Farming and environment
Agriculture is still at the core, from the old premium schemes to current Climate-Smart Agriculture work, with prizes for cattle, sheep and forestry. The link to the National Botanic Gardens, which the Society ran until 1877, produced one notable moment: in 1845 it was first to spot the early signs of potato blight at the Gardens.
Signature events
| Event | When | Notes |
|---|---|---|
| Dublin Horse Show | August (since 1864) | International show-jumping; Princess Anne opened the 150th edition in 2025 |
| Young Scientist and Technology Exhibition | January | Ireland’s flagship youth science fair |
| Visual Art Awards / Taylor Art Award | Autumn | €10,000 prize for emerging artists |
| Leinster Rugby | September–May | URC and Champions Cup fixtures |
| Feis Ceoil | March–April | National classical music competition |
| Autumn Gift & Home Fair | Late August | Trade fair for retailers and giftware producers |
| Irish Beauty Show | April/May | Largest beauty-industry exhibition in Ireland |
| Concerts | Year-round | Acts have ranged from Bruce Springsteen (2003) to current Irish names |
If you only come once, make it the Dublin Horse Show in August: it has been the Society’s flagship since 1864 and is when the whole campus is at full tilt. For a family day out of the weather, the Young Scientist Exhibition each January is the better bet.
The election count
When there’s a national election, the Simmonscourt Pavilion becomes the Dublin counting centre. In the 2024 general election it was where the city’s votes were tallied and party leaders faced the cameras; the floor area is what makes it work for processing thousands of ballots fast.
Facilities
The campus has several places to eat, from the RDS Café to the Merrion Road Brasserie. On-site parking is split across the Merrion Road and Simmonscourt car parks, but general ticket holders pay for it – around €10 a day, first come first served, and it goes early on big days; free parking is members only. There are step-free routes, lifts in the Main Hall, and accessible seating in the Arena, with assistance desks during large events. The new Laya Arena (the redeveloped Anglesea Stand), a €59 million three-storey build with solar panels and rainwater harvesting, seats 6,775 for the Horse Show and up to 20,000 for rugby; it reached structural height in March 2026 and is due to finish in August 2026.
Practical information
Getting there – The RDS is in Ballsbridge, a short way from the city centre. The DART stops at Lansdowne Road and Sandymount, both within walking distance, and Dublin Bus routes 4, 7, 18 and 27x stop outside the Main Hall. There is paid on-site parking, but public transport is the better bet on event days.

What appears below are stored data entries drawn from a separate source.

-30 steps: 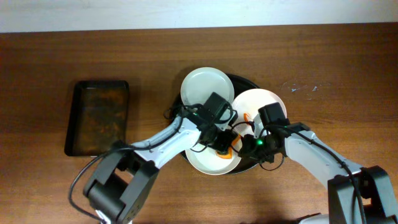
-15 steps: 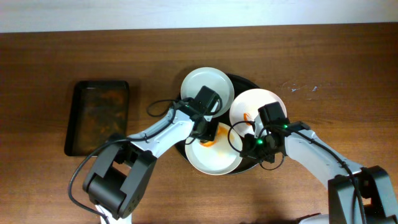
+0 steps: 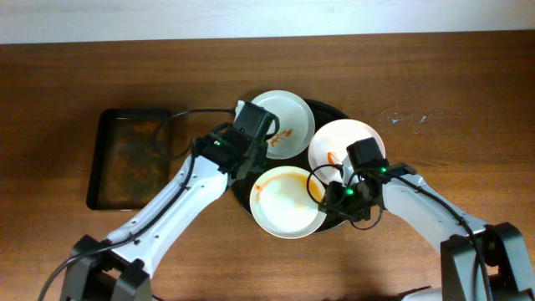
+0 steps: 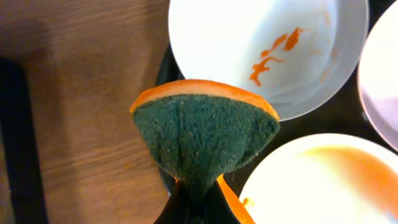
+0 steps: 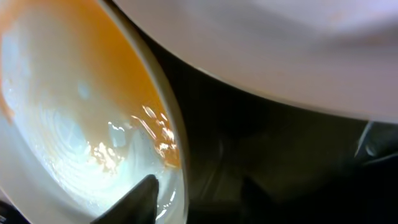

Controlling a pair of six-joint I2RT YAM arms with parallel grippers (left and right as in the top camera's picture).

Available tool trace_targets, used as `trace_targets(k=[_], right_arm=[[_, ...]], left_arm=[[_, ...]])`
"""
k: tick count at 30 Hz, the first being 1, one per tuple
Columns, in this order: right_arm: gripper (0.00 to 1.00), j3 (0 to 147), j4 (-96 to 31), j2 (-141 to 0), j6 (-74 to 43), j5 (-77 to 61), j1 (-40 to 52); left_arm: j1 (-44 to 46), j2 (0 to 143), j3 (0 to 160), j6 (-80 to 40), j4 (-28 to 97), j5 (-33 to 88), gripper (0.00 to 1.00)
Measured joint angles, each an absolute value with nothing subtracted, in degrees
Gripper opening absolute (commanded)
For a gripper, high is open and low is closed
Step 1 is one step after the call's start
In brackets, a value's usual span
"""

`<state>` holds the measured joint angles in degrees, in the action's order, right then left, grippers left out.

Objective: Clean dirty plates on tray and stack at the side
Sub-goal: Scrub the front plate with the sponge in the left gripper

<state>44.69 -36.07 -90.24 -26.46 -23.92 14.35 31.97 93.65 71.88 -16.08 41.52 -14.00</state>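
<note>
Three white plates lie on the round black tray [image 3: 328, 110]. The back plate [image 3: 280, 124] [image 4: 267, 56] has orange-red smears. The right plate [image 3: 347, 144] has a smear near its left edge. The front plate [image 3: 288, 201] [image 5: 74, 124] has an orange film. My left gripper [image 3: 251, 157] [image 4: 198, 208] is shut on a green-and-orange sponge [image 4: 205, 134], held above the tray's left edge between the back and front plates. My right gripper [image 3: 334, 196] [image 5: 199, 186] straddles the front plate's right rim, one finger inside and one outside, and seems closed on it.
A smaller dark rectangular tray [image 3: 132, 159] with brownish residue sits on the wooden table [image 3: 451, 92] to the left. It shows as a dark band at the left edge of the left wrist view [image 4: 9, 143]. Both arms' cables hang over the round tray.
My left gripper has lifted the sponge off the front plate and moved it back and left to the tray's left edge. The right arm has not moved.
</note>
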Motion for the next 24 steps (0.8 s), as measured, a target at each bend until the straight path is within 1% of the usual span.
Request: trace_targets(k=[2, 4, 6, 8, 9, 13, 14, 15, 16, 19, 21, 24], right_arm=[[0.46, 44.7, -36.1, -90.2, -26.4, -23.8, 14.3], [0.58, 44.7, -35.8, -90.2, -26.6, -23.8, 14.3], [0.58, 44.7, -35.7, -90.2, -26.4, -23.8, 14.3], [0.42, 44.7, -35.7, -90.2, -26.4, -24.0, 14.3], [0.38, 44.7, -35.7, -90.2, -26.4, -24.3, 14.3], [0.36, 44.7, -35.7, -90.2, -26.4, -24.8, 14.3], [0.32, 44.7, -35.7, -90.2, -26.4, -24.8, 14.3], [0.26, 44.7, -35.7, -90.2, -26.4, -24.9, 14.3], [0.23, 44.7, -35.7, -90.2, -26.5, -24.9, 14.3], [0.22, 44.7, -35.7, -90.2, -26.4, -24.9, 14.3], [0.18, 44.7, -35.7, -90.2, -26.4, -24.9, 14.3], [0.17, 44.7, -35.7, -90.2, -26.4, -24.9, 14.3]], left_arm=[[30.9, 93.6, 71.9, -16.1, 42.2, -12.8, 0.01], [30.3, 93.6, 71.8, -16.1, 42.3, -6.5, 0.01], [30.4, 93.6, 71.7, -16.1, 42.5, -2.1, 0.01], [30.4, 93.6, 71.5, -16.1, 42.7, -0.5, 0.01], [30.4, 93.6, 71.3, -16.1, 42.8, -0.1, 0.01], [31.1, 93.6, 68.4, -16.1, 42.3, 1.2, 0.01], [32.0, 93.6, 67.2, -16.1, 41.3, 1.5, 0.01], [33.1, 93.6, 66.2, -16.1, 40.4, 1.6, 0.01], [34.6, 93.7, 64.9, -16.1, 39.6, 1.8, 0.01], [37.9, 97.0, 64.6, -16.1, 38.1, 2.2, 0.01], [38.7, 99.5, 64.5, -16.1, 36.5, 2.2, 0.01], [38.9, 102.2, 64.2, -16.1, 35.2, 2.2, 0.01]])
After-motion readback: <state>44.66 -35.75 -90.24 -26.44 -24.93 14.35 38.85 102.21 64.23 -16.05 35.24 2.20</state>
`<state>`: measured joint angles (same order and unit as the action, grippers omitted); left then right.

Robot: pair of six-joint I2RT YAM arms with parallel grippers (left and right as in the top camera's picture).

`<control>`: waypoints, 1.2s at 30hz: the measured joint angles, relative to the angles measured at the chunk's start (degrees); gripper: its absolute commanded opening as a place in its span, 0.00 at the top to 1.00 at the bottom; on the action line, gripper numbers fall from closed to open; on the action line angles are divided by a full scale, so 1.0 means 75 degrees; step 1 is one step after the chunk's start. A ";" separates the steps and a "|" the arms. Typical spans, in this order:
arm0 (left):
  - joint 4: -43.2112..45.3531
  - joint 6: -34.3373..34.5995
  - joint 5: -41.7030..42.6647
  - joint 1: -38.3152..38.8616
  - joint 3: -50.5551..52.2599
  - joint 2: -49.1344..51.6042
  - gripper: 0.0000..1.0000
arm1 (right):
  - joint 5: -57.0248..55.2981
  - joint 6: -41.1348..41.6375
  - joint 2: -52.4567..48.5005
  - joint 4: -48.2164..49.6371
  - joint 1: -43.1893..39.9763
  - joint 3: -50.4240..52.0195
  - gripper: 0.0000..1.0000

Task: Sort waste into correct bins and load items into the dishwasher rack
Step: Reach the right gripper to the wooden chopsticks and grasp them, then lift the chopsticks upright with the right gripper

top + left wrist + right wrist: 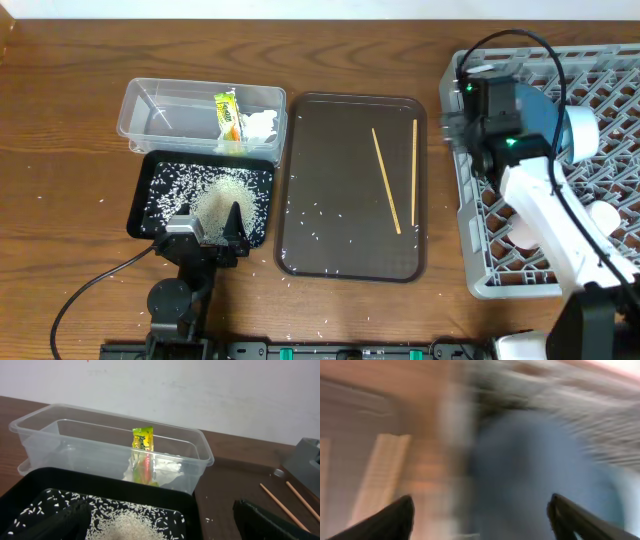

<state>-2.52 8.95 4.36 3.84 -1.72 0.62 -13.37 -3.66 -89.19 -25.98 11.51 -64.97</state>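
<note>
The clear tub (150, 95) holds the yellow-green wrapper (229, 115) and the white tissue (262, 125). They also show in the left wrist view: tub (60, 435), wrapper (143, 455), tissue (167, 466). The black tray (140, 210) holds a pile of rice (222, 195). My left gripper (208, 225) is open and empty over its near edge (160, 525). Two chopsticks (386, 180) lie on the brown serving tray. The grey rack (610, 80) holds the dark-blue bowl (545, 115), light-blue bowl (582, 130) and white cup (605, 215). My right gripper (462, 120) is open at the rack's left side; its view is blurred, with the blue bowl (530, 470) ahead.
The brown serving tray (340, 200) lies between the black tray and the rack, with scattered rice grains on it. More grains lie on the wooden table around both trays. The left arm's cable runs along the front left.
</note>
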 measured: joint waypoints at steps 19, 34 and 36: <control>-0.0003 -0.0003 0.0000 0.0000 0.0000 0.0000 0.06 | 0.1186 0.3246 -0.2127 -0.1037 0.2451 -0.0015 0.63; 0.0000 0.0000 0.0000 0.0000 0.0000 0.0000 0.06 | 0.1920 0.3494 -0.2098 -0.1107 0.2025 -0.0029 0.99; 0.0000 0.0000 0.0000 0.0000 0.0000 0.0000 0.06 | 0.1999 0.3413 -0.1539 -0.1090 0.1705 -0.0026 0.99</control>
<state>-2.52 8.95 4.36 3.84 -1.72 0.62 1.63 21.93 -100.73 -34.15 24.29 -65.17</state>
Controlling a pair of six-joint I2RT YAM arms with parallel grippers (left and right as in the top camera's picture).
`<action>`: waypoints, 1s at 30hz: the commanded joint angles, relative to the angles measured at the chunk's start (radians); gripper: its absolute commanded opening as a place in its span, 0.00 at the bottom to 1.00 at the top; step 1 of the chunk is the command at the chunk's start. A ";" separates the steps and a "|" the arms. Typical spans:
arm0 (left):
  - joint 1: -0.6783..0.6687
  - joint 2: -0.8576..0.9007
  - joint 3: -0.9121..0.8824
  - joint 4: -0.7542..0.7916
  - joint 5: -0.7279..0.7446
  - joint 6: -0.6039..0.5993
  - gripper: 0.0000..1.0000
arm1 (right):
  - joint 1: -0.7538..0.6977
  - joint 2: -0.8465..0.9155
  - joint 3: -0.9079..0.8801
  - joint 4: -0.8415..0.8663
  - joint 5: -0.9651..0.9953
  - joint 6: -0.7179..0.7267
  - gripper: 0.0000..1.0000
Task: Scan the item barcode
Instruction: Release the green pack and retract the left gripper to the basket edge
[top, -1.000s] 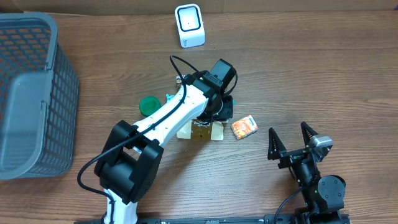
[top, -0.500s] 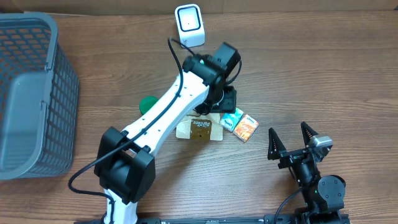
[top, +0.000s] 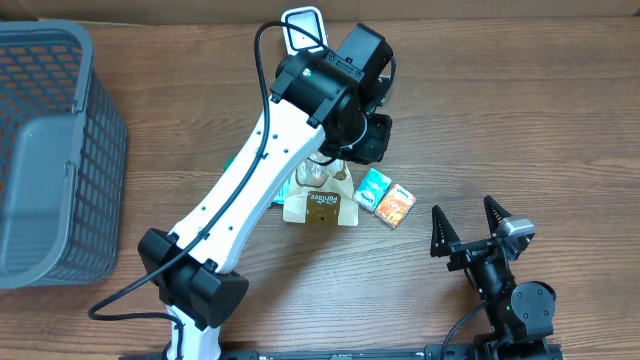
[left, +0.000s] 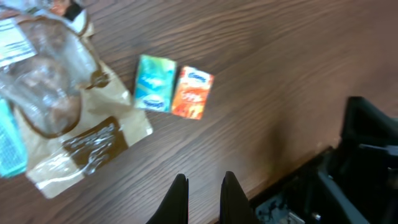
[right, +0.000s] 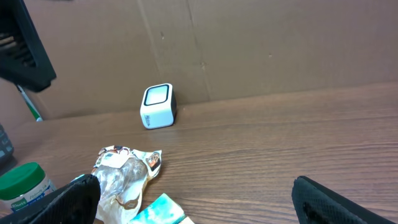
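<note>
Left gripper (left: 203, 198): I see its fingers pressed together, empty.
Right gripper (top: 466, 228): fingers spread wide, empty.
Teal packet (left: 155, 83): lying flat, touching the orange packet (left: 192, 93).

Robotics lab bench, staged as shop checkout.

- Two robot arms bolted at near table edge: white left arm (top: 250, 190) stretched over table, black right arm (top: 500, 285) low at edge, black cables looping off both.
- Wood-grain table (top: 560, 130); plain cardboard backdrop (right: 280, 43) along far edge.
- Checkout props: small white scanner (right: 157, 106) at far edge, grey plastic shopping basket (top: 50, 150) at left.
- Retail goods loose on table: teal packet (left: 155, 83), orange packet (left: 193, 93), brown bag (top: 322, 208), green-lidded jar (right: 22, 183).
</note>
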 joint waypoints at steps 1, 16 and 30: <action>-0.003 -0.028 0.022 0.006 0.058 -0.022 0.04 | -0.003 -0.003 -0.011 0.005 0.008 -0.005 1.00; -0.005 -0.028 0.006 -0.036 -0.061 -0.467 0.04 | -0.003 -0.003 -0.011 0.005 0.008 -0.005 1.00; -0.009 -0.027 0.000 -0.033 -0.062 -0.475 0.04 | -0.003 -0.003 -0.011 0.005 0.008 -0.005 1.00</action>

Visiting – Many events need a ticket; the grounds are open in daytime, but times shift with whatever is on, so check the schedule for your date.
Seanad nomination – The RDS is one of the bodies that nominates candidates to the Agricultural Panel of Seanad Éireann.
Online – Event calendar, tickets and venue hire at rds.ie.
Nearby
- Aviva Stadium – a short walk north on Lansdowne Road, the national rugby and football ground (Aviva Stadium).
- Herbert Park – a 32-acre public park across the road, with tree-lined walks, a pond and tennis courts.
- Ballsbridge – cafés, pubs and restaurants along Merrion Road for before or after.